Yapay zekanın moda dünyasındaki yeri uzun süredir tartışma konusu. Ama geçtiğimiz haftalarda Guess’in, tamamen yapay zeka ile yaratılmış bir modelle hazırladığı reklam kampanyası tartışmaları yeni bir boyuta taşındı.
Seraphinne Vallora tarafından geliştirilen AI model ile hazırlanan görsel, yalnızca bir estetik önerisi değil; aynı zamanda emek, temsil ve çeşitlilik konularını da yeniden gündeme getirdi. Peki bu kampanya tam olarak neyi temsil ediyor? Endişelenmeli miyiz, yoksa yeni estetik formlara açık mı olmalıyız?
Gerçeklik mi, simülasyon mu?

Fotoğraf: Seraphinne Vallora @seraphinnevallora
Guess’in kampanyasında kullanılan model, yapay zeka tarafından yaratılmış olmasına rağmen fazlasıyla tanıdık: Sarışın, renkli gözlü, pürüzsüz bir ten… Yani moda tarihinde onlarca kez gördüğümüz, eleştirilen bir güzellik ideali. Bu da gösteriyor ki, teknolojinin kendisi değil, kimin elinde olduğu ve ne için kullanıldığı daha belirleyici. Çünkü AI’ın üretimindeki veri setleri, onu tasarlayanların estetik tercihleriyle şekilleniyor. Moda dünyası yıllardır beden çeşitliliğini, etnik temsiliyetini ve farklı estetik anlayışlarını daha görünür kılmaya çalışırken; tek tip bir güzellik kalıbının bu kez yapay bir modelle yeniden üretilmesi, ister istemez çelişki yaratıyor.
Sosyal medyada yankılar: Kim temsil ediliyor?
Bu reklam yalnızca moda mecralarında değil, sosyal medyada da yoğun tepkiler aldı. Özellikle yaratıcı sektörlerde çalışan kişiler, AI’ın giderek artan şekilde kullanılmasıyla birlikte kendi emeğinin görünmezleştiğini hissetti. Tartışmalar yalnızca “AI işlerimizi elimizden alacak mı?” sorusu etrafında dönmedi; aynı zamanda şu soru da soruldu: Bu dünyada bizim yüzümüz, bedenimiz, estetik anlayışımız hala yer bulabiliyor mu? Bazı kullanıcılar kampanyayı “yaratıcı bir AI kullanımı” olarak olumlu karşılarken, pek çok kişi bu görselin, zaten dışlanmış hissettikleri güzellik anlayışının bir kez daha kutsanması olduğunu yazdı. “Yapay bir model mi, gerçek bir beden mi?” sorusu burada teknik değil, temsiliyetle ilgili bir meseleye dönüşüyor.

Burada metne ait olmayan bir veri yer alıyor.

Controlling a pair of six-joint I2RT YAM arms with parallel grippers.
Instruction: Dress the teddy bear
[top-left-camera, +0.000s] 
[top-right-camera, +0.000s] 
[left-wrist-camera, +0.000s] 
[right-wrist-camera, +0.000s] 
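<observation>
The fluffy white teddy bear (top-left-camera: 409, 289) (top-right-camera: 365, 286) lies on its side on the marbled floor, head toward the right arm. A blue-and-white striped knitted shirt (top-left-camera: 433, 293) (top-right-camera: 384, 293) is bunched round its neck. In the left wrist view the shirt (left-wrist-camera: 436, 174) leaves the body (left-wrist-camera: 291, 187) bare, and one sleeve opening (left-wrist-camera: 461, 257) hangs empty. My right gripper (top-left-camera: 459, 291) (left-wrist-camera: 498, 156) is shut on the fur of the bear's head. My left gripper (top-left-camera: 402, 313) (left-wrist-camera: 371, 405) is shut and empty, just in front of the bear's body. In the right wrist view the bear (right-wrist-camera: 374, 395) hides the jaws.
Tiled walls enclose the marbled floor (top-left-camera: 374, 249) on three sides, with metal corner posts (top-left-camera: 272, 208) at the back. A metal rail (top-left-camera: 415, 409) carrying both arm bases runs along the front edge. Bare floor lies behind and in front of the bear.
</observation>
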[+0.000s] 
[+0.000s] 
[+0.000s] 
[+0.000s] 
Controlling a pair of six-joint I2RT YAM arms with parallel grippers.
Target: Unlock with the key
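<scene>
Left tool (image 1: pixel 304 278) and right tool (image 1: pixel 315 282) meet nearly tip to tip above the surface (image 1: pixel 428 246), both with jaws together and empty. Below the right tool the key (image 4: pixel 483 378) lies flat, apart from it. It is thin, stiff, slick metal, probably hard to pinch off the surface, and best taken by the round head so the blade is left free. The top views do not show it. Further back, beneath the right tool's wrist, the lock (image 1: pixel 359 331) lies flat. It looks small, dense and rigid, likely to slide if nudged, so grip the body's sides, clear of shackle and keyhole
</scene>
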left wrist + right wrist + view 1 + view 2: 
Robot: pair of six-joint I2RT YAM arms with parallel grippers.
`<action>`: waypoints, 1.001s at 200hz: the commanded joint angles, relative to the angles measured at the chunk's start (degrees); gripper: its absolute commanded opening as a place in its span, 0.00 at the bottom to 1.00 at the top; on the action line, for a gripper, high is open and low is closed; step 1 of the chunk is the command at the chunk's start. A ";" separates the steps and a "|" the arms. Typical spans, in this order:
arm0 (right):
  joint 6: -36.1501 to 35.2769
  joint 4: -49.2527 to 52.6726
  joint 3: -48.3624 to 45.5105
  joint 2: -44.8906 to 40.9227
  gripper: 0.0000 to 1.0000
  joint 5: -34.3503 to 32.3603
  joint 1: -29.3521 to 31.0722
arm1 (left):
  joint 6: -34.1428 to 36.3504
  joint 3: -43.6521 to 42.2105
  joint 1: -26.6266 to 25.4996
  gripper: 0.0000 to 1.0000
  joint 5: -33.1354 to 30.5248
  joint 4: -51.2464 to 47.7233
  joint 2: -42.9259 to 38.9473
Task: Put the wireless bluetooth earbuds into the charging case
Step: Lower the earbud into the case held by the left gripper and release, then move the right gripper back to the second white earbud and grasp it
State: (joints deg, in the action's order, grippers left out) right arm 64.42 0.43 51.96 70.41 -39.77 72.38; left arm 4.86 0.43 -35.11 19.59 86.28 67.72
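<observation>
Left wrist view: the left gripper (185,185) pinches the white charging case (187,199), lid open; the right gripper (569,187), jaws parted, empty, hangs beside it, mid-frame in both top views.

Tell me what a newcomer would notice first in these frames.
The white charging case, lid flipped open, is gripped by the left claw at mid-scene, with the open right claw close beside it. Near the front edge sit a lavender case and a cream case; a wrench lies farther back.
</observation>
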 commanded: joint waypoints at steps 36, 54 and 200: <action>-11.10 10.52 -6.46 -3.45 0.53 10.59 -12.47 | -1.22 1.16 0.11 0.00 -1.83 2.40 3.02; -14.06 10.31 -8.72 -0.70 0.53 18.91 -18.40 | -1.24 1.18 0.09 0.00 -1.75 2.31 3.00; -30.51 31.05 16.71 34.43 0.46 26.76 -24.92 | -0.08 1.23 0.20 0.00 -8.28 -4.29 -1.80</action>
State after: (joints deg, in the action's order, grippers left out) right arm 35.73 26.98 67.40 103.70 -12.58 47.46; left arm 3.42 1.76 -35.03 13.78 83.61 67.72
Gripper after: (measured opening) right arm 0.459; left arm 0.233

Moda, AI ve gelecek: Kaçmak mı, dönüştürmek mi?

Fotoğraf: Metaverse Fashion Weeks @metaversefashionweeks
Guess kampanyası, moda dünyasındaki AI kullanımının ilk örneği değil. Daha önce Balenciaga’nın metaverse defileleri, AI tarafından yazılan kreatif metinler ya da dijital influencer’lar üzerinden benzer tartışmalar yapılmıştı. Yani bu yalnızca bir reklam meselesi değil; tüm sektörü ilgilendiren bir dönüşümün parçası. Yapay zekaya tamamen karşı çıkmak, onu görmezden gelmek artık mümkün değil. Belki de mesele, AI’a karşı olmak değil, onu nasıl kullanacağımızı yeniden düşünmekte. %100 insan emeği veya %100 yapay zeka gibi uç kutuplar yerine, daha hibrit ve etik modeller geliştirilebilir.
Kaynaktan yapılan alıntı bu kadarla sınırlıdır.